(Extracted records)
----

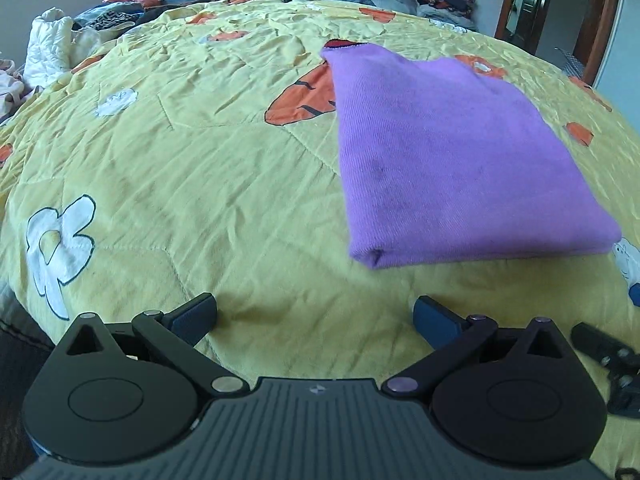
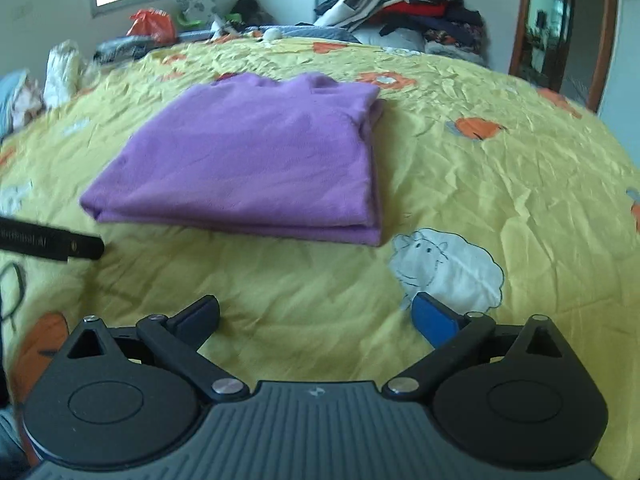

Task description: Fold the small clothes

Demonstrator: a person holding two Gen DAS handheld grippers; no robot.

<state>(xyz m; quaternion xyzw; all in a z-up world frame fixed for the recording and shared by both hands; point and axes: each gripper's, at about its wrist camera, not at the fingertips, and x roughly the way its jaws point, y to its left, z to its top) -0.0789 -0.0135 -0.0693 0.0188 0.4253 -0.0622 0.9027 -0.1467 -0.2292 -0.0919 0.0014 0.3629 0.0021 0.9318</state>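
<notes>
1. Purple garment [image 1: 448, 152] folded into a flat rectangle, lying on the yellow quilt [image 1: 200, 160] of the bed, folded edge toward the cameras.
2. Left gripper [image 1: 315, 316] jaws spread wide, nothing between them, short of the garment's near edge and apart from it.
3. Right gripper [image 2: 316, 316] likewise spread and empty, over bare quilt beside a sheep print [image 2: 448, 264].
4. Clothes pile [image 2: 400, 12] heaped at the far end of the bed.

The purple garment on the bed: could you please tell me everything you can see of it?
The purple garment looks like soft knit fabric, folded into a flat, roughly rectangular stack of several layers, with layered edges showing at its near right corner. It lies on the yellow patterned quilt, which alone touches it. Something red peeks out at its far edge. Neither gripper touches it.
</notes>
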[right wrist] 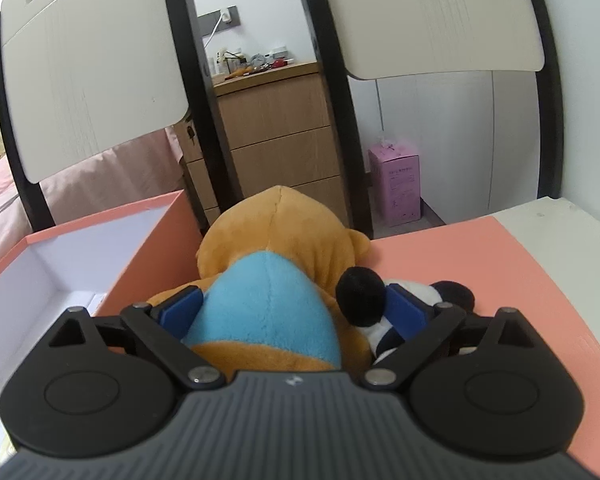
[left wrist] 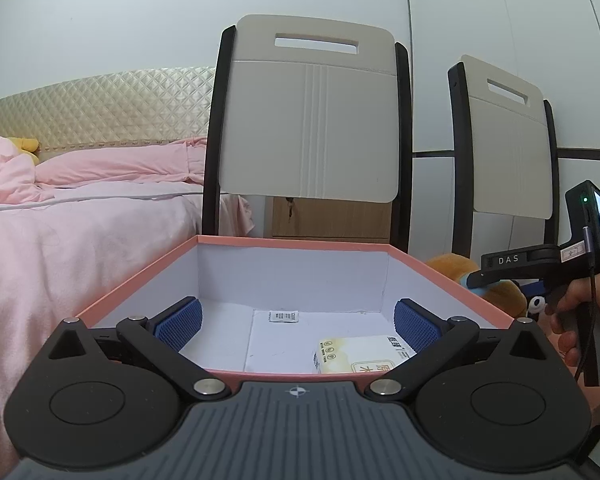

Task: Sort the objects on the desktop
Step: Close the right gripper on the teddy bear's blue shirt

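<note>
A pink box point(left wrist: 300, 245) with a white inside stands in front of me. In it lie a yellow-white tissue pack point(left wrist: 360, 356) and a small white sachet point(left wrist: 284, 316). My left gripper point(left wrist: 296, 326) is open and empty, its fingers held over the box's near rim. My right gripper point(right wrist: 292, 312) is open with its jaws on both sides of a brown and blue plush toy point(right wrist: 268, 280), beside a black and white panda plush point(right wrist: 380, 308). The box also shows in the right wrist view point(right wrist: 140, 240). The right gripper also shows in the left wrist view point(left wrist: 476, 280).
The plush toys lie on the pink box lid point(right wrist: 480, 272) on a white table point(right wrist: 572, 232). Two chairs point(left wrist: 312, 120) stand behind the table. A bed with pink bedding point(left wrist: 60, 220) is on the left. A wooden drawer unit point(right wrist: 276, 136) and a pink carton point(right wrist: 396, 184) stand farther back.
</note>
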A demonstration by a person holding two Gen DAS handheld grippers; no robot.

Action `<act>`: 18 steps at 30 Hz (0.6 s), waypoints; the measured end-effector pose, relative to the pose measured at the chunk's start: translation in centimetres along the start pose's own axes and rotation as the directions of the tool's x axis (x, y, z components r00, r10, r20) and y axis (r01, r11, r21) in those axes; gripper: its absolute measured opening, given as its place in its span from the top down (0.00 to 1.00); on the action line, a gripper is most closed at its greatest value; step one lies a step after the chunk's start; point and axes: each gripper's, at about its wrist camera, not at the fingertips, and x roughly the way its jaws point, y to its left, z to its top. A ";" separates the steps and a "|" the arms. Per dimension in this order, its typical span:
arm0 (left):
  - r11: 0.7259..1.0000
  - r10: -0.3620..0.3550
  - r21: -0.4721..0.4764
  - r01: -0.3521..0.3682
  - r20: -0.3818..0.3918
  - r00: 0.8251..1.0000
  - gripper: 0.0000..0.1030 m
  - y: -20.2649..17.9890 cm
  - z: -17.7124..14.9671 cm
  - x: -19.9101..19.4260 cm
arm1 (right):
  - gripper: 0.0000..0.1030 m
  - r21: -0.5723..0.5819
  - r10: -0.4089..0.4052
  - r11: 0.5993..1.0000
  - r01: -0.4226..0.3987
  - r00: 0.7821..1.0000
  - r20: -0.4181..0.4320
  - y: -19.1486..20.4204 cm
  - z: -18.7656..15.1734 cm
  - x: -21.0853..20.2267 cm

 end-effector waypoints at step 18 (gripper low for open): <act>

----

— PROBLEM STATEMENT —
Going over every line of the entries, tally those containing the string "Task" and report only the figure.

— RESPONSE BELOW —
2